PROMPT:
As you look over the data below, please find each line where the word "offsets" appears, then copy it.

THE DATA:
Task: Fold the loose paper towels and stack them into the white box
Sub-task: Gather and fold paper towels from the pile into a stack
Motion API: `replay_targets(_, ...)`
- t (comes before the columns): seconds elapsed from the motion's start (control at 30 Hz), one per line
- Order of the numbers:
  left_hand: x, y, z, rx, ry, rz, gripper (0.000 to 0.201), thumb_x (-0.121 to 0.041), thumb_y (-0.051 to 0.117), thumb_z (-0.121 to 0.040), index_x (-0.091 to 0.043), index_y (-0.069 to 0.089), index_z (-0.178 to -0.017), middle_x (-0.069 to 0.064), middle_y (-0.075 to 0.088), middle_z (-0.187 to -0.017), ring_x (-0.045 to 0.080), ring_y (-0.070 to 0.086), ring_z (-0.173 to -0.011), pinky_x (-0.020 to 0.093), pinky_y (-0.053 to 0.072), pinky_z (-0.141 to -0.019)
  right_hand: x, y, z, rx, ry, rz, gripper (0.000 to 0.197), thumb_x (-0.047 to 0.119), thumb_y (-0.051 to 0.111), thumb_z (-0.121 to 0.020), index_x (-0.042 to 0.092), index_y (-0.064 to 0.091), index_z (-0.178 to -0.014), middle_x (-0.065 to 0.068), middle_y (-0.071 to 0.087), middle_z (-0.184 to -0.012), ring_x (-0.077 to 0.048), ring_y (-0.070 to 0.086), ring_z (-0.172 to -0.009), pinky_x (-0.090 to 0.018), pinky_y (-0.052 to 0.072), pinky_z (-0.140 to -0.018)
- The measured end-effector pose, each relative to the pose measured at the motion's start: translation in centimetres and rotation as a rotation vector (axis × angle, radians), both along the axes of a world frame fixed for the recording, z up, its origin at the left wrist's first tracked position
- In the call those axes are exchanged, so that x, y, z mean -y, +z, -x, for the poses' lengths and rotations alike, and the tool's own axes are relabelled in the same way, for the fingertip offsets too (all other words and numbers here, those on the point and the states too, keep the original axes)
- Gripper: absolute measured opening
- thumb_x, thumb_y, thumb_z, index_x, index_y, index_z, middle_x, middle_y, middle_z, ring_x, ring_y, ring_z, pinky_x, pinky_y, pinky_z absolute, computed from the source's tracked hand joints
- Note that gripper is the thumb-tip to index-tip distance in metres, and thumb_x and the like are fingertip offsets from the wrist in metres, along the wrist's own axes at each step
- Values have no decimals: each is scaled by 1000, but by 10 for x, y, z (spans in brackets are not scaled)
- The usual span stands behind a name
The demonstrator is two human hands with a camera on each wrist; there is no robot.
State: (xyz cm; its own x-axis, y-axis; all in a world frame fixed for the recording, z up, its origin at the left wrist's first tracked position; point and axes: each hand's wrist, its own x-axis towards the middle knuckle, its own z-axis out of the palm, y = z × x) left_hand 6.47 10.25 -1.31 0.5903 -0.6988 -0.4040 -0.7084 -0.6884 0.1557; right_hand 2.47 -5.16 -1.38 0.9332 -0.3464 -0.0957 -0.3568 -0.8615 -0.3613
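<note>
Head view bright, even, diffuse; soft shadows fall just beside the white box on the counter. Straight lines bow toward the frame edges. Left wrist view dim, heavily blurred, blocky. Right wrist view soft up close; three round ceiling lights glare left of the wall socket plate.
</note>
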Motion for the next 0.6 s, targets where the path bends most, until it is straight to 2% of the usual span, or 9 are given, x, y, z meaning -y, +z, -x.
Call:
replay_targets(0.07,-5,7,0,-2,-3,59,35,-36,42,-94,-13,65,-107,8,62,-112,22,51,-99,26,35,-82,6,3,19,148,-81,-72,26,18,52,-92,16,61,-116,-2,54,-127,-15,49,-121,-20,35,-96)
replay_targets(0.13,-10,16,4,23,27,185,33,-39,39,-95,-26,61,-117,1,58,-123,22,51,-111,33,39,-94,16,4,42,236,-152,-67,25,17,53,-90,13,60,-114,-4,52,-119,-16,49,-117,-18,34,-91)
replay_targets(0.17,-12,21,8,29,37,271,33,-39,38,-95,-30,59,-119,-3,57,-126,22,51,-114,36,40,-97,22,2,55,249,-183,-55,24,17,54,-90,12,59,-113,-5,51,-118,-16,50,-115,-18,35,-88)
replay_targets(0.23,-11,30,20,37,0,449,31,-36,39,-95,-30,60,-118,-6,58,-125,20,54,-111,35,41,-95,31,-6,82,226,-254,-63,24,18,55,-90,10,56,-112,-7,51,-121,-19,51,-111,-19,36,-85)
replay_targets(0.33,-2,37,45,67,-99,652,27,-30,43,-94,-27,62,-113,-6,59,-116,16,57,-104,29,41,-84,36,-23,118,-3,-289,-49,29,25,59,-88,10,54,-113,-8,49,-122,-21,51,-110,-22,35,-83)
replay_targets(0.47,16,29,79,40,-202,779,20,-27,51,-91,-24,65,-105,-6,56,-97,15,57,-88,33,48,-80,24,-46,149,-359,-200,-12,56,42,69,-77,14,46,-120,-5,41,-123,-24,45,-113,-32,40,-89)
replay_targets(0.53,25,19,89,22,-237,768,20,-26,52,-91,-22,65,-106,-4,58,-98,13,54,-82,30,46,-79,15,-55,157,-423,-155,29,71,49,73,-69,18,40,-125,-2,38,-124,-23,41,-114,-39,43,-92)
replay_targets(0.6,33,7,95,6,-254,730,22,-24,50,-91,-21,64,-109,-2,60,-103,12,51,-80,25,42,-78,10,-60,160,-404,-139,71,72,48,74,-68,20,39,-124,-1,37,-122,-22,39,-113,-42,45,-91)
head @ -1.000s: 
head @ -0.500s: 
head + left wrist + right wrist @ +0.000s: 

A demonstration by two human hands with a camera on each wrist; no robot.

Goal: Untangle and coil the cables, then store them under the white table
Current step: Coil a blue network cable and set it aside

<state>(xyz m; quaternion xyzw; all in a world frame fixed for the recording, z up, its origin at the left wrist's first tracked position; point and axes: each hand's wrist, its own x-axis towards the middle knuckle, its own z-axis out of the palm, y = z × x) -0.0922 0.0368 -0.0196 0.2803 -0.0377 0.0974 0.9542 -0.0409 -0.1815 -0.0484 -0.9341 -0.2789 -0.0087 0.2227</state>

EXERCISE OUTPUT:
- In the call those axes are exchanged, so that x, y, z mean -y, +z, -x, for the poses' lengths and rotations alike, and the tool's own axes are relabelled in the same way, for the fingertip offsets too (all other words and numbers here, those on the point and the states too, keep the original axes)
- Note that gripper is the thumb-tip to index-tip distance in metres, and thumb_x and the like are fingertip offsets from the wrist in metres, along the wrist's own axes at each step

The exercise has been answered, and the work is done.